Thursday, 29 January 2009

Every cloud (computing) has a silver lining...

Interesting to read in the Financial Times yesterday that "the current economic crisis could force Web 2.0 into the business mainstream" as "A downturn raises questions about how organisations are structured and how they tap into the knowledge and expertise of employees, suppliers and customers". Indeed the mere fact that the FT sees Web2.0/Enterprise2.0 as a topic worthy of analysis is, in itself, evidence of its growing acceptance throughout the worlds of commerce and industry.

The piece also offers a nice summary of the perceived advantages of Enterprise 2.0 which provides organisations with most of what makes the Web 2.0 movement so exciting whilst also providing the reassurance of offering "audit trails, access control, version control, authentication, provisioning and back-up" (all words to warm the cockles of a records manager's heart).

As those who have read Managing the Crowd or heard me speak on this know I have always been a little sceptical about whether Enterprise 2.0 really is a sustainable longterm option or whether it will always be a compromise too far which ends up pleasing no one. I still have some concerns on this score, but, by the same token if it instead represents a temporary stepping stone towards a bolder future then that may be a different matter altogether

Friday, 9 January 2009

New year, new predictions

It always fascinates me how the dawn of a new year seems to bring out the soothsayer in us, with all manner of commentators and observers from all walks of life taking the opportunity to predict what the year ahead will bring. Well this is a temptation that I intend to resist, but that doesn't stop me from being interested in the efforts of others.

One, in particular, has been brought to my attention my Andrew Warland, a fellow contributor to the Records Management2.0 Ning site and relates to 2009 being the year that the internet truly goes mobile

Coming after a year when data loss scandals were virtually a weekly occurrence it remains to be seen whether this hints at a solution (with less losable data being stored locally on remote devices) or a likely escalation of the problem. Hopefully the former...

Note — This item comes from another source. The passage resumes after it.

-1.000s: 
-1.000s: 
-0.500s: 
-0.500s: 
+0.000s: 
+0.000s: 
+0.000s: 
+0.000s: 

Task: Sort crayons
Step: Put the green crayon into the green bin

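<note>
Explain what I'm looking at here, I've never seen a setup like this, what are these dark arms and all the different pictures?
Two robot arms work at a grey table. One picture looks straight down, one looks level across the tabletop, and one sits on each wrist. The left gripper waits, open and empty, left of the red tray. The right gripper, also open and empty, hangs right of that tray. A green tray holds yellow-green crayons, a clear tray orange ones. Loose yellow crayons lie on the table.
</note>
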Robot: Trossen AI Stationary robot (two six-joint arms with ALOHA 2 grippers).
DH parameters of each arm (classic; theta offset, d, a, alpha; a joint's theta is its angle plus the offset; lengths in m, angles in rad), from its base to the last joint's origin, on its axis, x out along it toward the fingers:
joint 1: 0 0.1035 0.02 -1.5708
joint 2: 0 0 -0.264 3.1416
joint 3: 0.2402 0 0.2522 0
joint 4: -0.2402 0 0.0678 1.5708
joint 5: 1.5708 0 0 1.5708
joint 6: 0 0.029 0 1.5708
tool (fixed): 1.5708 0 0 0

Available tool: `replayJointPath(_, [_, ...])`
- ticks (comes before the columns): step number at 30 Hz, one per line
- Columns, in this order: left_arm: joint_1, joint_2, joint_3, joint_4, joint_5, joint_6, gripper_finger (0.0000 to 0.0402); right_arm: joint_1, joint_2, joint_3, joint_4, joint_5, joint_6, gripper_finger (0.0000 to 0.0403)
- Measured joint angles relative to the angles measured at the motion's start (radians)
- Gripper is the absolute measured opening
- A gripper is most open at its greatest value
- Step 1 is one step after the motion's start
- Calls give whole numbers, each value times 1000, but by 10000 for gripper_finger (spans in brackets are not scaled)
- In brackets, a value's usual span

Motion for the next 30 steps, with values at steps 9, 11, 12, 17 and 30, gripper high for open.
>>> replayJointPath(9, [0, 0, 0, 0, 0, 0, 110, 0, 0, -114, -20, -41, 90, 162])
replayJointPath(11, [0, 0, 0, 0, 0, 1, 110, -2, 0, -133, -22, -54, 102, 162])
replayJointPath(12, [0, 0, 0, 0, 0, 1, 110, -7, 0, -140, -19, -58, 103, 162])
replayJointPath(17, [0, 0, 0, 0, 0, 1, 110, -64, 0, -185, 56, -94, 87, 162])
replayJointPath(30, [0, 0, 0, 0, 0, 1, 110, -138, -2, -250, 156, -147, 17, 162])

I was also struck by the sentence "The brittleness of PC metaphors on mobile devices coupled with the concept of context speaks to an emergent and important trend on the horizon – smart and intuitive interfaces that predict user intent through an understanding of relationships", not least because I'm trying to find time at the moment to write a paper for the Records Management Journal entitled 'Forget Electronic Records Management, its Automated Records Management that we desperately need' which will say that this is exactly the route that the RM community also needs to be going down: using technology to intelligently assess both the information and its context and to automatically make management decisions accordingly.